Offer Acceptance Industry Research Project
(Click here for the actual website used for the project)
Table of Contents
Background
- I was part of a 6-month industry research project with 3 other students, under the mentorship of Flock Freight, a delivery logistics company.
- I worked with Nima Yazdani, Radu Manea, and Keagan Benson.
- The background to Flock Freight’s mission is:
- A company needs to deliver an order from Point A to Point B, but lack their own trucking or delivery services to do so.
- Trucking Service companies, or “Carriers”, are willing to give offers to deliver any shipments at a given cost
- Flock Freight is the intermediary, or “Freight Broker”, between both parties.
- For a given Company X in need to deliver Order X, a number of N carriers - (“Carrier i”) will give offers (“Offer i”) to deliver it for a certain cost a.k.a. shipping offer rate (“rate i”), where “i” is 1,2, 3….N.
- And Flock Freight’s questions are:
- Knowing just Order X alone, predict N (the number of carriers that will make an offer).
- Knowing just Order X alone, predict the cheapest offer rate the order might get.
- Flock Freight gave our team anonymized data that included those about the orders themselves, which were just: the origin and destination zipcodes (the zip3) of the shipment order,the date of deadline, and physical characteristics about it (i.e. whether it’s hazardous, or needs refridgeration).
- After 20 weeks of intense collaboration and learning from Flock-Freight, my team and I constructed a final prediction model for determining if a given offer was worthy of selection. The new model was able to reduce Flock Freight’s costs by 9.8%.
- We also authored a project paper, and showcased our work to peers, college faculty, and industry professionals.
Personal-Contribution
So what did I do?
- Prediction Modelling and iteratively improving their accuracies
- Our team’s final prediction model was actually a “conglomerate” of 3 prediction sub-models. Nima and I was responsible for two of them. They were incremental (the 1st was a baseline model that the 2nd built off of), and it was finding the cheapest rate.
- So f_µ is a linear regression model for estimating the mean offer rates of orders, so its predictions are used as the thresholds on if an offer-rate is below-average (cheap). With an accuracy of 87%, this is good enough as a baseline model.
- The threshold for the conglomerate model F is expanded further with a predictive model f_σ for each order’s offer rate standard deviation. If an offer-rate is lower than the expected average by a whole standard deviation, it is very cheap.
- But this tactic has flaws: any order’s offer amount N could vary as low as 3; in a ~16%-sized blue-shaded region in the bell-curve above, that is small enough to get cut off and leave us nothing.
- To be less strict, the standard deviation can be scaled by a “dampener” constant lambda between 0 to 1. 0 would mean F is now no different than just using f_µ.

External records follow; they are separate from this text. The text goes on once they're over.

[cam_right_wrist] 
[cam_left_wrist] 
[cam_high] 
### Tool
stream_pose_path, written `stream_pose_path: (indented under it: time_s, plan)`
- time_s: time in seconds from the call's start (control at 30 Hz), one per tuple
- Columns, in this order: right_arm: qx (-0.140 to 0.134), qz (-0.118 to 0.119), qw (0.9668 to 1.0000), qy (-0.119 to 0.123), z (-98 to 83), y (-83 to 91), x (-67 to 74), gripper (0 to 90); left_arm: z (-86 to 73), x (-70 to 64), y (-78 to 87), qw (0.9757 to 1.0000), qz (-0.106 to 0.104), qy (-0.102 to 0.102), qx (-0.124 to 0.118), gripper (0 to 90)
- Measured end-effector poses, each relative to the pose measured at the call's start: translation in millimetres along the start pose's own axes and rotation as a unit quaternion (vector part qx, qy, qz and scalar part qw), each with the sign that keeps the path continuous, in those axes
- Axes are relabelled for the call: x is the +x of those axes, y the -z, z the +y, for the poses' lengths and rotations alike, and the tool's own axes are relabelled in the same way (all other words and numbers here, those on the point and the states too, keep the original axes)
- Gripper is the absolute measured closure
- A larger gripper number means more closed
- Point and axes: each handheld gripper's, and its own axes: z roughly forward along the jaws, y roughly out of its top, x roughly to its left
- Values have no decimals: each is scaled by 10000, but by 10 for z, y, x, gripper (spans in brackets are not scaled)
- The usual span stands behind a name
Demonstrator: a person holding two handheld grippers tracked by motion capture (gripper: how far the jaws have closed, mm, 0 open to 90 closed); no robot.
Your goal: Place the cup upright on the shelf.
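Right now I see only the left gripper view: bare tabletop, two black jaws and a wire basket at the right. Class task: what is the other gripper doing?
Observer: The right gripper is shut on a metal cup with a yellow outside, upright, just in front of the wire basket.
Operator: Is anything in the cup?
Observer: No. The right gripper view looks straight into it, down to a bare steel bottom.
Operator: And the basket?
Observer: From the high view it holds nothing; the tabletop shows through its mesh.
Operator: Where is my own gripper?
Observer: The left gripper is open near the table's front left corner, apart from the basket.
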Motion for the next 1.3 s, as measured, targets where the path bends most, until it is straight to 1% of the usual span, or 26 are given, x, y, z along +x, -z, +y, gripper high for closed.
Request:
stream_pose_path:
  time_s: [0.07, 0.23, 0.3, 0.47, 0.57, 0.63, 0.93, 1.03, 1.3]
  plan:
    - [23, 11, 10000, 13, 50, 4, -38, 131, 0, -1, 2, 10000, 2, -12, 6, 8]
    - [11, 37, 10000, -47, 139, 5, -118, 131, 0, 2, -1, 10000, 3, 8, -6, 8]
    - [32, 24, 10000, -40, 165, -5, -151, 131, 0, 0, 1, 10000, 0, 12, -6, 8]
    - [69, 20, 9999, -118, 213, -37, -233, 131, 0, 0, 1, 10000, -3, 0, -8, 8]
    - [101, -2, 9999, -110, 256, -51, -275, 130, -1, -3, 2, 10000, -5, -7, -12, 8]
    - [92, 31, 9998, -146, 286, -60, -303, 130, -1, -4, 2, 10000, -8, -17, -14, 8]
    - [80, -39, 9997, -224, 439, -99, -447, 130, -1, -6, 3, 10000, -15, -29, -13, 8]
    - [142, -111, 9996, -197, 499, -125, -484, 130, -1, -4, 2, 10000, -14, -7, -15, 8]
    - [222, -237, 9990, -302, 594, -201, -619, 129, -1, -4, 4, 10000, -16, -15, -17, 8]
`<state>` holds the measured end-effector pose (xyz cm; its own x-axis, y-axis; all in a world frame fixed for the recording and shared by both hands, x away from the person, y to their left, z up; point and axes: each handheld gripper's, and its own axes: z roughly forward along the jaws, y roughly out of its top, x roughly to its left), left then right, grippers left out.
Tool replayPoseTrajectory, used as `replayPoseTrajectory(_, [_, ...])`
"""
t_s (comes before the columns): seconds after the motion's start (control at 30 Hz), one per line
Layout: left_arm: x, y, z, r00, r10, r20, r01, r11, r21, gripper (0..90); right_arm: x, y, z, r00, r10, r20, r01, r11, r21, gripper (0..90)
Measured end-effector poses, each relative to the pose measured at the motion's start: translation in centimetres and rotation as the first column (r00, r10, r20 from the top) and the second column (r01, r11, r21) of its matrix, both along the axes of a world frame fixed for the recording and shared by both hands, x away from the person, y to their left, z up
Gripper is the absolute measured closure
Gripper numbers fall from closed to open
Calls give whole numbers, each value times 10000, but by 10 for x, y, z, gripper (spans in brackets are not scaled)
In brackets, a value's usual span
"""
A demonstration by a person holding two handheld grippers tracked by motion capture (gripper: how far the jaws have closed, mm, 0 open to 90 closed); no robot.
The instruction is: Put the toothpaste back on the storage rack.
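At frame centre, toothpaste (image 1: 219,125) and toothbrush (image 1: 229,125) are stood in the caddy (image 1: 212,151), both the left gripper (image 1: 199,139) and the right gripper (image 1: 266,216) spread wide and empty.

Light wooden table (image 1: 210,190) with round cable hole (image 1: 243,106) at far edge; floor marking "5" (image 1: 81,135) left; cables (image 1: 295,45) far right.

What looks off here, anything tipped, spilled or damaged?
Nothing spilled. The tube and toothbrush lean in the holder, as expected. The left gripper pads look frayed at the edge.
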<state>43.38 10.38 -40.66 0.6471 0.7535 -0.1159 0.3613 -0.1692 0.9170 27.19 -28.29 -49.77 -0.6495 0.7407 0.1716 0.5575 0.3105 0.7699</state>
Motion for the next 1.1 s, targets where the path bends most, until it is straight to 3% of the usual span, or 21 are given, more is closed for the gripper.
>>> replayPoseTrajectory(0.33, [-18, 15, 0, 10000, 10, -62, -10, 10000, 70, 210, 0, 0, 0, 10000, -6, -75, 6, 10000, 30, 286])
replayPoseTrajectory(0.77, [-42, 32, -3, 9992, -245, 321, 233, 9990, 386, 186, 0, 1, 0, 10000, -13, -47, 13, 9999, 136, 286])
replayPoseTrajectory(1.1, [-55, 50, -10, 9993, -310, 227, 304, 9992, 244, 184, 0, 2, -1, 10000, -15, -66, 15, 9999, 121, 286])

- The new score with f_σ was not good and lower than the f_µ. Many weeks went into improving the score at 57%-60%, until it reached 67% (see the next “Challenges” section). This meant a cycle of consulting with our industry mentor as the subject-matter-expert, sourcing new potentially useful data, data-cleaning, feature engineering, model-retraining, hyperparameter fine-tuning, peeking at EDA visuals (such as correlation matrix heatmaps to pinpoint correlated features). I took note of any “dead-ends” in terms of exploratory data analysis, to prevent accidental repeat. All of these eventually improved the model’s accuracy by ~17%. Since EDA like this is a rabbithole, this is the AGILE reason behind the incremental models, because the first model with just f_µ could be good enough on its own.
- Final model: Random Forest
- Final (and improved) test accuracy: 67%.
- Geo-Data
- Since this company dealt with transportation shipping, a lot of this project was geographical in nature.
- The original Flock Freight data only had one geographic feature - the orders’ origin and destination zipcodes.
- I had some familiarity with geo-data in the past, so I leveraged this asset for the team:
- Procuring external, geographic data sources for our project. This meant ETL python scripts that retrieved shapefiles using SodaPy Socrata API, or BeautifulSoup, then geopandas for transformation.
- Feature-engineering the geo-data to be in a usable and numerically understandable format to my other, less geodata-familiar teammates so they can continue the work from there.
- With GeoPandas, I made the geodata usable as structured data, by mapping the origin/destination string zipcodes to numerical X/Y coordinate columns (the centroids of their zipcode regions).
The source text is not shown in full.